Philippines: Increase in US troops not permanent
Philippines: Philippine officials said Monday they will make sure that an increased presence of U.S. troops in the country does not become permanent and is meant to help the Philippines modernize its military, which is being challenged by China in territorial disputes in the South China Sea.
Philippine and U.S. officials will open talks Wednesday in Manila on an accord to increase rotations of American troops, said chief government negotiator Carlos Sorreta. Hundreds of American troops already have been stationed in the volatile southern Philippines for counter-terrorism training since 2001. The new agreement is expected to increase their numbers and allow them to preposition equipment, officials said.

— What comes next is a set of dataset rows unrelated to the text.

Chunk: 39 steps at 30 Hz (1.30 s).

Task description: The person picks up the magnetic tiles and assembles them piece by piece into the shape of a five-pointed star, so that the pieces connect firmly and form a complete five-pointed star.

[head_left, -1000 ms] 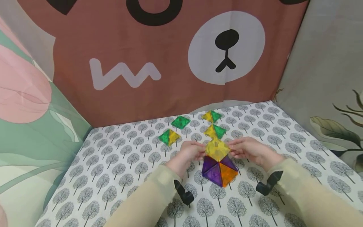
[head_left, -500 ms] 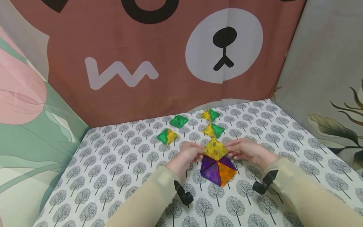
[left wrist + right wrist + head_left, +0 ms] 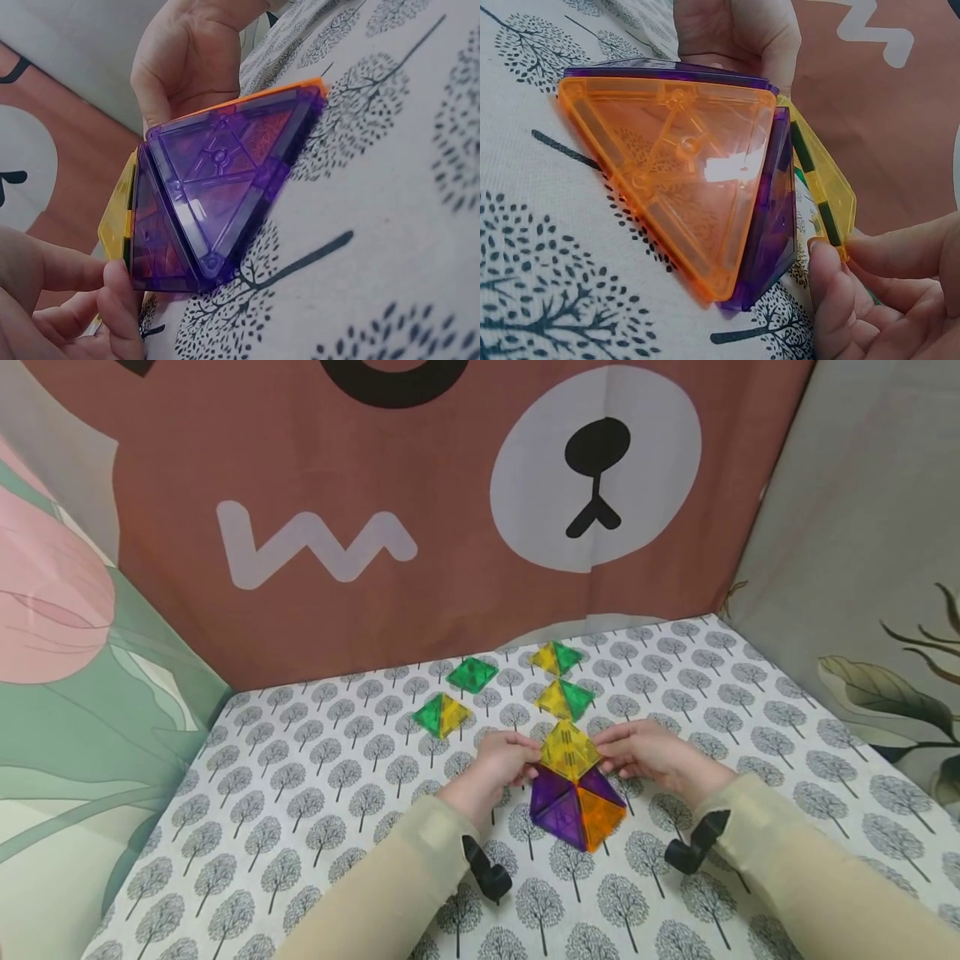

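Both hands pinch the side corners of a translucent yellow magnetic tile piece. The left hand holds its left corner and the right hand its right corner, thumb and fingertips together. Just below stands a low pyramid of triangular magnetic tiles. Its near faces are a purple tile and an orange tile. More purple shows behind them, partly hidden by the yellow piece. In the right wrist view, the yellow piece stands tilted beside the pyramid's top; whether they touch all along, I cannot tell.
Beyond the hands lie two yellow-and-green tile pieces, one behind the other. To the left are a green piece and another green-and-yellow one. A tree-print cloth covers the table, with printed curtains around it.
The head view has shifted slightly. Both hands keep their pinch on the yellow piece, which now looks a little more upright and sharper; the pyramid stays in place.
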Each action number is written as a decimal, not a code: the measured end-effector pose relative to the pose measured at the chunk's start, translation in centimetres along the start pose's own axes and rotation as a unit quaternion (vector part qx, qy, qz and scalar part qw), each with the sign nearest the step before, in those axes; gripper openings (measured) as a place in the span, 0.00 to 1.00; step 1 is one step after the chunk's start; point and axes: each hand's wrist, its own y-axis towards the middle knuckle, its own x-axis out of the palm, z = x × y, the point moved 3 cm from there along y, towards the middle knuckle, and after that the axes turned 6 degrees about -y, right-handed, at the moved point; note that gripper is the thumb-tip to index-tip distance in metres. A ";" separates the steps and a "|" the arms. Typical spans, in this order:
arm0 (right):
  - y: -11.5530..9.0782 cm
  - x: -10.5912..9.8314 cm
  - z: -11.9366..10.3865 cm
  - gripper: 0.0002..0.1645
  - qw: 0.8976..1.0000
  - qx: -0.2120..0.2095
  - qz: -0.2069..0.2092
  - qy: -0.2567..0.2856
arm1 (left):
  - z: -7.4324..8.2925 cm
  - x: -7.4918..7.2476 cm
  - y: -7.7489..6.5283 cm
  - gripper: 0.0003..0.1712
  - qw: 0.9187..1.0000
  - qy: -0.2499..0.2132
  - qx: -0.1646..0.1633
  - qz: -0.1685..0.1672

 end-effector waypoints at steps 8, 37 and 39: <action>-0.2 0.2 -0.2 0.17 1.000 -0.002 0.003 -0.015 | 0.2 0.0 -0.3 0.03 1.000 0.014 -0.002 0.000; -2.3 0.6 -0.8 0.21 0.989 -0.002 0.001 -0.151 | -0.1 -0.4 -1.1 0.15 1.000 -0.012 0.011 0.001; -3.4 0.7 -1.1 0.22 0.981 0.011 -0.010 -0.195 | -0.2 -0.7 -1.2 0.15 1.000 -0.015 0.014 -0.008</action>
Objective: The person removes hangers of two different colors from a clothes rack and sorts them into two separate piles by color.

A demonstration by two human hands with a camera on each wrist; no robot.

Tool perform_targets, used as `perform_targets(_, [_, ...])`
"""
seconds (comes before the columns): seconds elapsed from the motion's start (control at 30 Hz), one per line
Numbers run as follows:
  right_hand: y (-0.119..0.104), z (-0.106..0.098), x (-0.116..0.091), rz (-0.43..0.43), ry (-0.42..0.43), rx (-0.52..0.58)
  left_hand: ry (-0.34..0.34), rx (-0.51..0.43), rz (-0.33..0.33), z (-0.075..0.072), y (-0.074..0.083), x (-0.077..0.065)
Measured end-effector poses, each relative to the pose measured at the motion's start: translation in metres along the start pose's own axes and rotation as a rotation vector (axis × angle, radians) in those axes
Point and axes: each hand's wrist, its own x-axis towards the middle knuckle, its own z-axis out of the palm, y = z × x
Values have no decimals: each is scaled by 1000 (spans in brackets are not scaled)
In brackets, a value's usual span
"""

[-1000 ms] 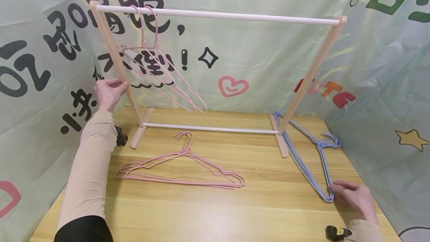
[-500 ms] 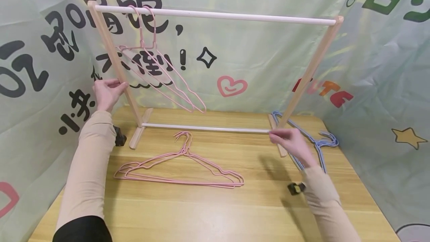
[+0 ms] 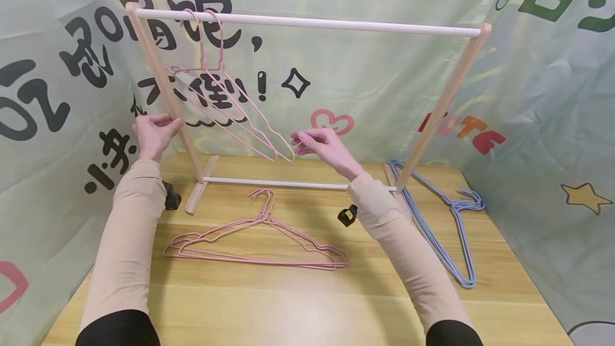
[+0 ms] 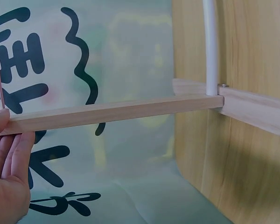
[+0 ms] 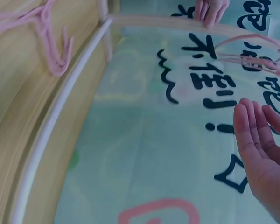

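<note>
My left hand (image 3: 156,135) pinches the left wooden post (image 4: 116,110) of a clothes rack between thumb and fingers. Two pink wire hangers (image 3: 221,41) hang by their hooks from the rack's white top rail (image 3: 336,24), near its left end. My right hand (image 3: 324,148) is raised at the lower right ends of these hangers, fingertips close to the wire. In the right wrist view its fingers (image 5: 252,126) are extended, with nothing between them and the thumb. Several pink hangers (image 3: 266,220) lie stacked on the table in front of the rack.
Several blue hangers (image 3: 462,206) lie on the table (image 3: 288,303) by the rack's right foot. A thin white bottom rail (image 3: 278,182) joins the feet. Printed cloth (image 3: 384,79) encloses the table behind and at both sides.
My right hand has gone from the blue hangers at the right, past the rack's right foot, up and left to the hanging pink hangers. The left hand has stayed on the post.
</note>
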Motion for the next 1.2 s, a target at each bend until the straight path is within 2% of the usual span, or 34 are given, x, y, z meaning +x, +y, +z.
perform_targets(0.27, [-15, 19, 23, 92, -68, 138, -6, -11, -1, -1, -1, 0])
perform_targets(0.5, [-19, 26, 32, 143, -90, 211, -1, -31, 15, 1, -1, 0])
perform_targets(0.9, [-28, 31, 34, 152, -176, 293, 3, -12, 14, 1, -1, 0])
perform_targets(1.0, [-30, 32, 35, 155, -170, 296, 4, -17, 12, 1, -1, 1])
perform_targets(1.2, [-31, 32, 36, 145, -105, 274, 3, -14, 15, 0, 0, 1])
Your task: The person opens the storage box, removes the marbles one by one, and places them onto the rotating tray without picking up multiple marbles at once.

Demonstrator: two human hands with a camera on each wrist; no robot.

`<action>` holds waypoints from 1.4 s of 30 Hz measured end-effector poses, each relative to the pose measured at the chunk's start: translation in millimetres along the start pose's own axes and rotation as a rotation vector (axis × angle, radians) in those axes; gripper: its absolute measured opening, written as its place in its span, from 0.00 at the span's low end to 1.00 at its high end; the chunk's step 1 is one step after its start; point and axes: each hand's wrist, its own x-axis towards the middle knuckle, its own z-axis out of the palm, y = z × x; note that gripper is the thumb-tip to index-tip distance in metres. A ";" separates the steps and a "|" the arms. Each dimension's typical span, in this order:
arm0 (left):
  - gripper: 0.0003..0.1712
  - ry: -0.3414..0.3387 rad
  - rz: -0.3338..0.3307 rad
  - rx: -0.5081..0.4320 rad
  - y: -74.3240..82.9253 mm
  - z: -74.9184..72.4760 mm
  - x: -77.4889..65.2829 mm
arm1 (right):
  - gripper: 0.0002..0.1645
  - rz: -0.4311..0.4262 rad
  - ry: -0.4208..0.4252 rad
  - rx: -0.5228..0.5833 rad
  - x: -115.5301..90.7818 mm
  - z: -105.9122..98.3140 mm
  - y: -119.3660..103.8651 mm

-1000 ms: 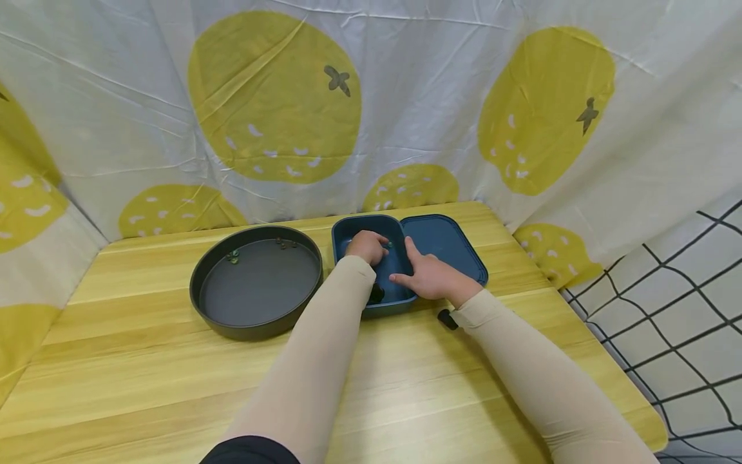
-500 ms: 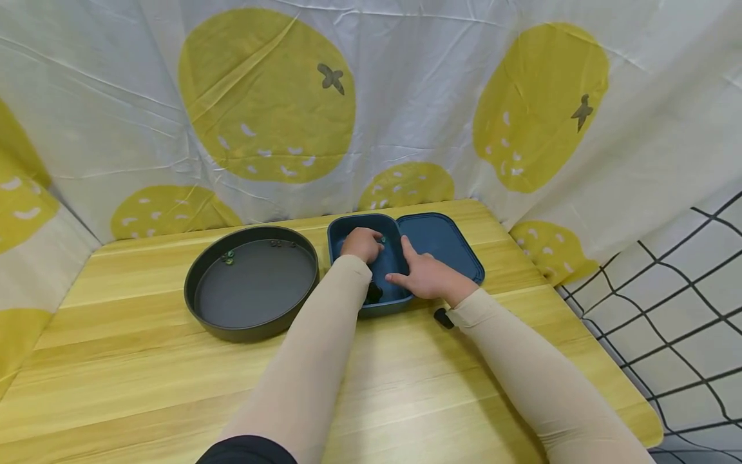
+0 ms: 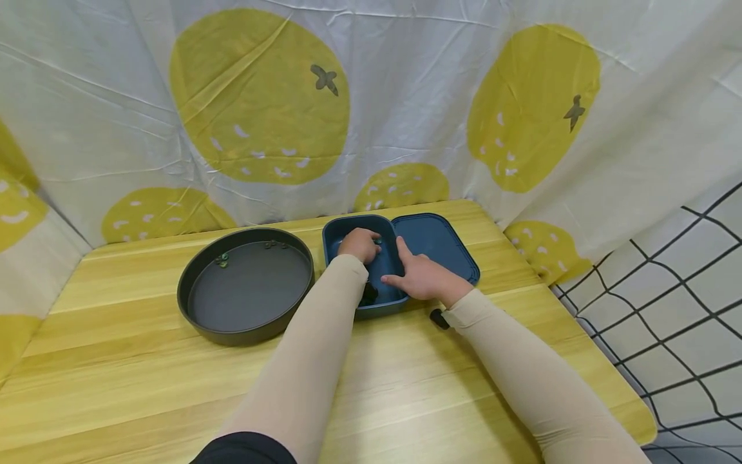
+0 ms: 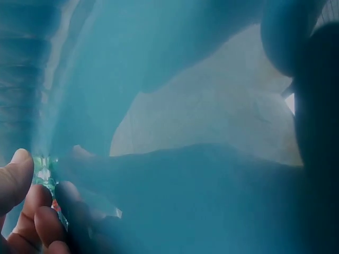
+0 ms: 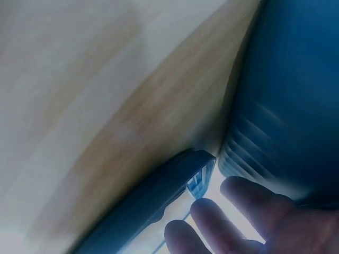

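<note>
On my feed the green bits (image 3: 378, 241) lie in the blue box (image 3: 382, 310), at the fingertips of the nearer left hand (image 3: 359, 245); I can't tell whether it pinches them. The box points lengthwise toward the tabletop's (image 3: 145, 386) back edge. The right hand (image 3: 426, 277), fingers extended, holds nothing. Leftward, a pan (image 3: 249, 290) contains small pieces (image 3: 222, 260).

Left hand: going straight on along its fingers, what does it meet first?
For the left hand, first the small green piece at its fingertips, unless already pinched; then likely the blue box's right wall. Depth is unclear.
</note>
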 end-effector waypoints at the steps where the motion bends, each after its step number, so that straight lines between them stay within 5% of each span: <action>1: 0.24 0.000 -0.001 0.000 0.2 0.1 -0.1 | 0.65 -0.001 0.001 0.000 -0.2 -0.2 -0.1; 42: 0.15 0.010 0.058 0.090 5.1 5.5 -0.9 | 0.65 0.014 -0.010 0.011 -2.1 -1.3 -0.9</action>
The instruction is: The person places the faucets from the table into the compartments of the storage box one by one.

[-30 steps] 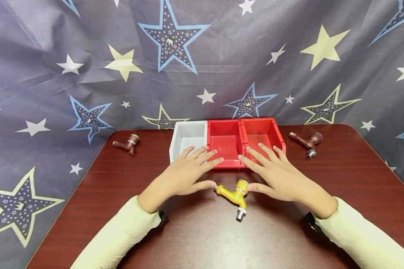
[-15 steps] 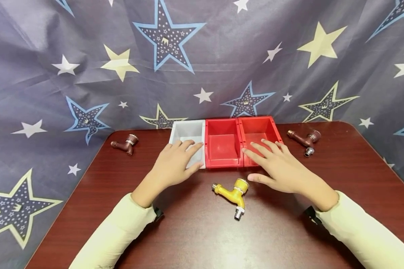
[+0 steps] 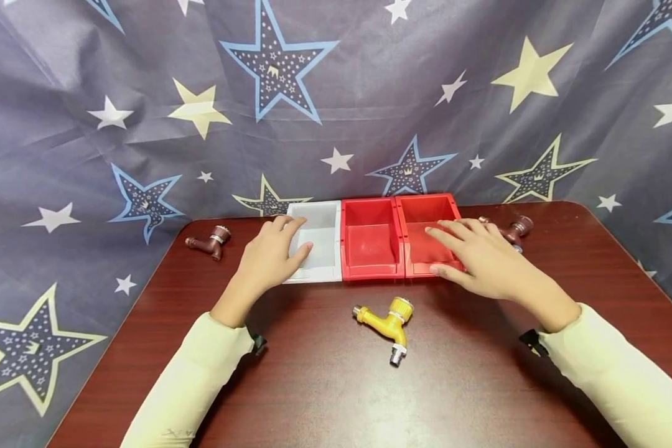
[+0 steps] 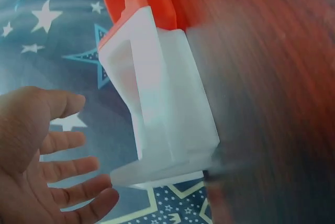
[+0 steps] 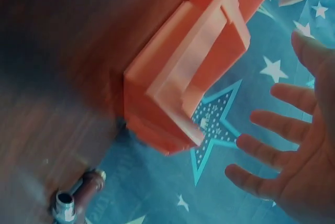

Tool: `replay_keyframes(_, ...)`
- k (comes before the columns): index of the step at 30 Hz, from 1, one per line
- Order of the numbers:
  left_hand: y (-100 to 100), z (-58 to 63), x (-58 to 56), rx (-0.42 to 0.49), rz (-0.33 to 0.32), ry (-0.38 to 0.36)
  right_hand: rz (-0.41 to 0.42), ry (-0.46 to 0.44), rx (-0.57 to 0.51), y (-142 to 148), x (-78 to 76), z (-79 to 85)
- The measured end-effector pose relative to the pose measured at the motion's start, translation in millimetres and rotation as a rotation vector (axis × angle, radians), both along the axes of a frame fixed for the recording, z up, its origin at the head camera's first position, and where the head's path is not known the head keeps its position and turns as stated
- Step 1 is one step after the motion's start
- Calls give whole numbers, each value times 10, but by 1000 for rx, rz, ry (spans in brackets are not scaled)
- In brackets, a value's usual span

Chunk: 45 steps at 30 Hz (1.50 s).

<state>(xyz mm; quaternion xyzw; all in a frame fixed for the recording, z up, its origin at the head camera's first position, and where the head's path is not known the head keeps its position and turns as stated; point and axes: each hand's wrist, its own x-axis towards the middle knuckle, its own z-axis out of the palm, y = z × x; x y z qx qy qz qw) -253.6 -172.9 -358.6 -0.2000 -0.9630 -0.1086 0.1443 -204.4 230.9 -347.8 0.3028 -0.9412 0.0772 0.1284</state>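
Observation:
My left hand hovers at the left side of a white bin, its fingers relaxed and spread. In the left wrist view the palm faces that bin with nothing in it. Over the right edge of the right red bin is my right hand, fingers loosely extended and holding nothing. A second red bin stands between the other two. On the table in front of them lies a yellow tap with a silver spout end. My right hand partly hides a brown tap.
Another brown tap lies near the table's back left corner. Behind the dark wooden table hangs a grey curtain printed with stars. The three bins stand side by side against it.
Both hands have moved apart from over the yellow tap: the left towards the white bin's left side, the right towards the right red bin's outer edge. The taps and bins stay put.

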Motion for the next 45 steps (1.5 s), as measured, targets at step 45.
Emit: replay_keyframes(45,-435,-87,-692,989,83,-728,-233,-154,76,978,-588,-46)
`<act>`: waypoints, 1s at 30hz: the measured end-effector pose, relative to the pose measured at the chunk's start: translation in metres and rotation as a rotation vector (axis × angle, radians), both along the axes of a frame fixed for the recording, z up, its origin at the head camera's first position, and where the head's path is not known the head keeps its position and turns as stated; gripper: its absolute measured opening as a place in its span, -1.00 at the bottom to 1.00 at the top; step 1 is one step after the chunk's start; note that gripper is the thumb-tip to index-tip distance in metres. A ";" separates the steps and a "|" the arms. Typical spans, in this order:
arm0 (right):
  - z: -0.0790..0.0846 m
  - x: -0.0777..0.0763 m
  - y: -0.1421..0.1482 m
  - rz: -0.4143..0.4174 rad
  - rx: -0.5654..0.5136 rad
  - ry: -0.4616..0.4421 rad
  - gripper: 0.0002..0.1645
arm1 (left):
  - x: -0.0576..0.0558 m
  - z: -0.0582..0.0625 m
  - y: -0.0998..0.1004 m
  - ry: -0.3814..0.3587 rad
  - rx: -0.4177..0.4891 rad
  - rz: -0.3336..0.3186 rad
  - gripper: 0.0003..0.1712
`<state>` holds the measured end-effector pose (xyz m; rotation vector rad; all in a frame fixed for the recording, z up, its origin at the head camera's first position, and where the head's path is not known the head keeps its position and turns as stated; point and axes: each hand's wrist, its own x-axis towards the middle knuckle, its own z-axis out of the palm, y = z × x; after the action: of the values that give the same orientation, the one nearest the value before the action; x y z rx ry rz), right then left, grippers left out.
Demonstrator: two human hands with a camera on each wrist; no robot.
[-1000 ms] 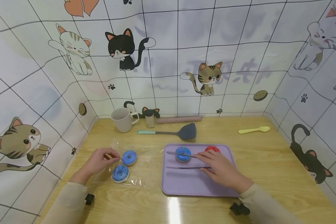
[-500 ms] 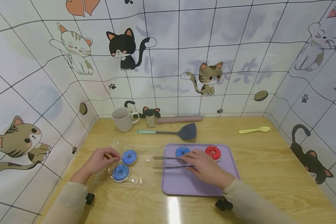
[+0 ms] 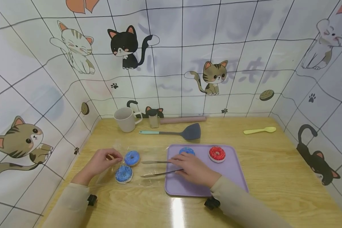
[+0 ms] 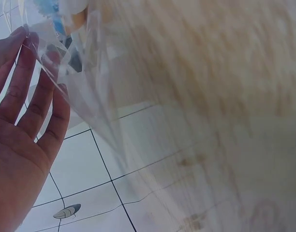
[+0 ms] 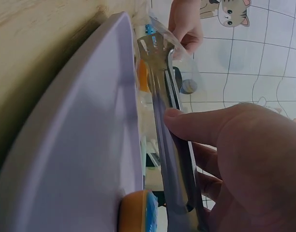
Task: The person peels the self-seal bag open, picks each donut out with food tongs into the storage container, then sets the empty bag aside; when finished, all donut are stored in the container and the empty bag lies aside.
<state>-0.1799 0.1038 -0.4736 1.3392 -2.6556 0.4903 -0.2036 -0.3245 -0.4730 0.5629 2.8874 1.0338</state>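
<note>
In the head view my left hand (image 3: 102, 163) pinches the edge of a clear plastic bag (image 3: 139, 182); the left wrist view shows the film (image 4: 90, 96) at the thumb and fingertips. Two blue doughnuts (image 3: 123, 174) lie at the bag. My right hand (image 3: 193, 167) holds metal tongs (image 3: 156, 174), their arms spread and pointing left toward these doughnuts, nothing between the tips. Under that hand is a purple tray (image 3: 174, 189) carrying a blue doughnut (image 3: 187, 150), partly hidden by the hand, and a red sprinkled doughnut (image 3: 217, 154).
Along the back stand a mug (image 3: 126, 119) and a small jar (image 3: 153, 120), beside a pinkish rolling pin (image 3: 183, 120). A spatula (image 3: 191, 131) lies in front of them. At the right lies a yellow spoon (image 3: 259, 130). Patterned walls enclose the table.
My right hand has moved left with the tongs, from over the tray's doughnuts toward the bag, uncovering the red doughnut. The tongs' arms have spread wider. My left hand has stayed in place.
</note>
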 end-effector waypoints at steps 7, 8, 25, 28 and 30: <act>-0.004 -0.004 -0.017 0.049 0.006 -0.032 -0.36 | 0.001 0.000 -0.002 -0.005 0.016 0.000 -0.95; -0.004 -0.004 -0.019 0.053 0.004 -0.041 -0.36 | 0.001 0.000 -0.002 -0.002 0.020 -0.003 -0.95; -0.002 -0.015 -0.040 0.083 0.037 -0.136 -0.34 | -0.002 0.003 0.002 -0.006 -0.002 0.003 -0.95; -0.002 -0.016 -0.044 0.077 0.051 -0.154 -0.34 | -0.002 0.003 0.003 -0.007 -0.001 0.003 -0.94; -0.002 -0.016 -0.046 0.074 0.060 -0.155 -0.34 | -0.002 0.003 0.003 -0.005 -0.002 0.002 -0.94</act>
<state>-0.1963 0.0576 -0.4758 1.4779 -2.7727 0.5486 -0.2052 -0.3218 -0.4700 0.5562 2.8848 1.0312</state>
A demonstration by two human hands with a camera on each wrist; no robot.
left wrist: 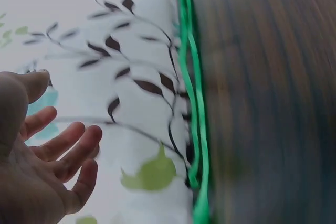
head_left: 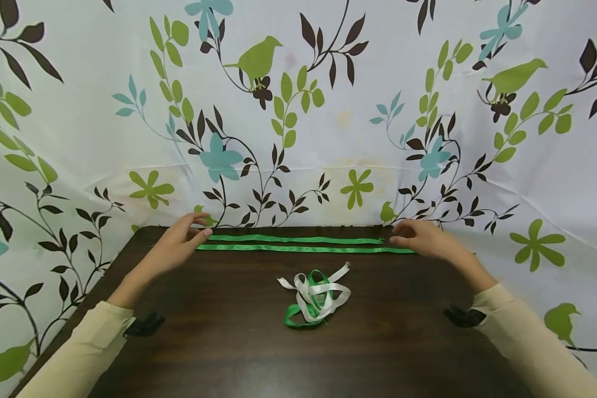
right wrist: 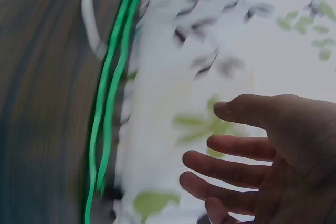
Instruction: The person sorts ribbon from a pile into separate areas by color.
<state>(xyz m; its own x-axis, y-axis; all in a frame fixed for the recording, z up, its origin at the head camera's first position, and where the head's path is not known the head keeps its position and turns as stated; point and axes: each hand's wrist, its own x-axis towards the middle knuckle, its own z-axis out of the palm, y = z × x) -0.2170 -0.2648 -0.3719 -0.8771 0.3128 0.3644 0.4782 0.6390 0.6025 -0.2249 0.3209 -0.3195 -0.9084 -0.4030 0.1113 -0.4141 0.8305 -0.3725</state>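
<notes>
Two green ribbons lie stretched side by side along the table's far edge: a shorter back ribbon [head_left: 298, 239] and a longer front ribbon [head_left: 298, 249]. My left hand [head_left: 183, 237] hovers by their left ends, fingers loosely bent and spread, holding nothing. Near the right ends is my right hand [head_left: 420, 237], its fingers relaxed and apart with nothing between them. In both wrist views the hands stand off from the ribbons. A loose tangle of white ribbon [head_left: 339, 298] and green ribbon [head_left: 292, 318] sits mid-table, nearer to me.
The dark wooden table [head_left: 219, 342] ends at the back against a white cloth [head_left: 318, 149] printed with leaves, birds and flowers. Dark wrist straps show below both sleeves, the left strap [head_left: 145, 325] and the right strap [head_left: 464, 317].
</notes>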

At a news conference, Foreign Secretary Albert del Rosario and Defense Secretary Voltaire Gazmin presented the Philippines’ negotiators, who will meet with the Americans. They did not mention China by name but have repeatedly stressed in the past that their country needs to upgrade its military to defend its territorial waters in the South China Sea, which Beijing claims virtually in its entirety.
“Our region needs to know that we are steadfastly for peace,” del Rosario said. “But that we stand ready to tap every resource, to call on every alliance, to do what is necessary, to defend what is ours, to secure our nation and to keep our people safe.”
Gazmin said the wider U.S. presence will not be permanent and will comply with the constitution, which bans the basing of foreign troops. It would also mean more resources and training for responding to disasters in a nation often battered by typhoons and earthquakes.
The presence of foreign troops is a sensitive issue in the Philippines, a former American colony. The Philippine Senate voted in 1991 to close down major American bases at Subic and Clark, near Manila. In 1999, it ratified a pact with the United States that allows temporary visits by American forces, paving the way for hundreds of U.S. forces to hold combat exercises with Filipino troops and training them in battling al-Qaida-linked militants in the south.
Simmering territorial tensions in the South China Sea have since shifted the focus on the Philippines’ poorly guarded maritime frontiers. Last year, China took control of a lagoon off the northwestern Philippines, which Manila says falls within its 200-mile (322-kilometer) exclusive economic zone. China also has demanded that the Philippines pull out of another shoal farther south, near Mischief Reef, which Chinese troops occupied in 1995 amid Manila’s protests.
The U.S. says it takes no sides in the disputes but has backed the Philippine approach to seek U.N. arbitration and a wider regional agreement. China has criticized the Philippines for escalating the disputes and warned against any outside intervention. Several of China’s neighbors have been alarmed by Beijing’s recent assertiveness in claiming large areas of the South China Sea.
Manila’s desire to bolster its external defense and security has dovetailed with Washington’s intention to pivot away from years of heavy military engagement in the Middle East to Asia, where it has been fostering closer economic and military alliances with countries such as the Philippines, partly as a counterweight to China’s rising clout.
The realignment of American forces in the Asia-Pacific also involves the deployment of up to 2,500 U.S. Marines in northern Australia and the stationing of U.S. combat vessels in Singapore.
Gazmin has said that additional American troops would only be allowed access to existing Philippine military bases. The two sides have to negotiate the length of any agreement allowing more U.S. troops, planes, ships and other equipment.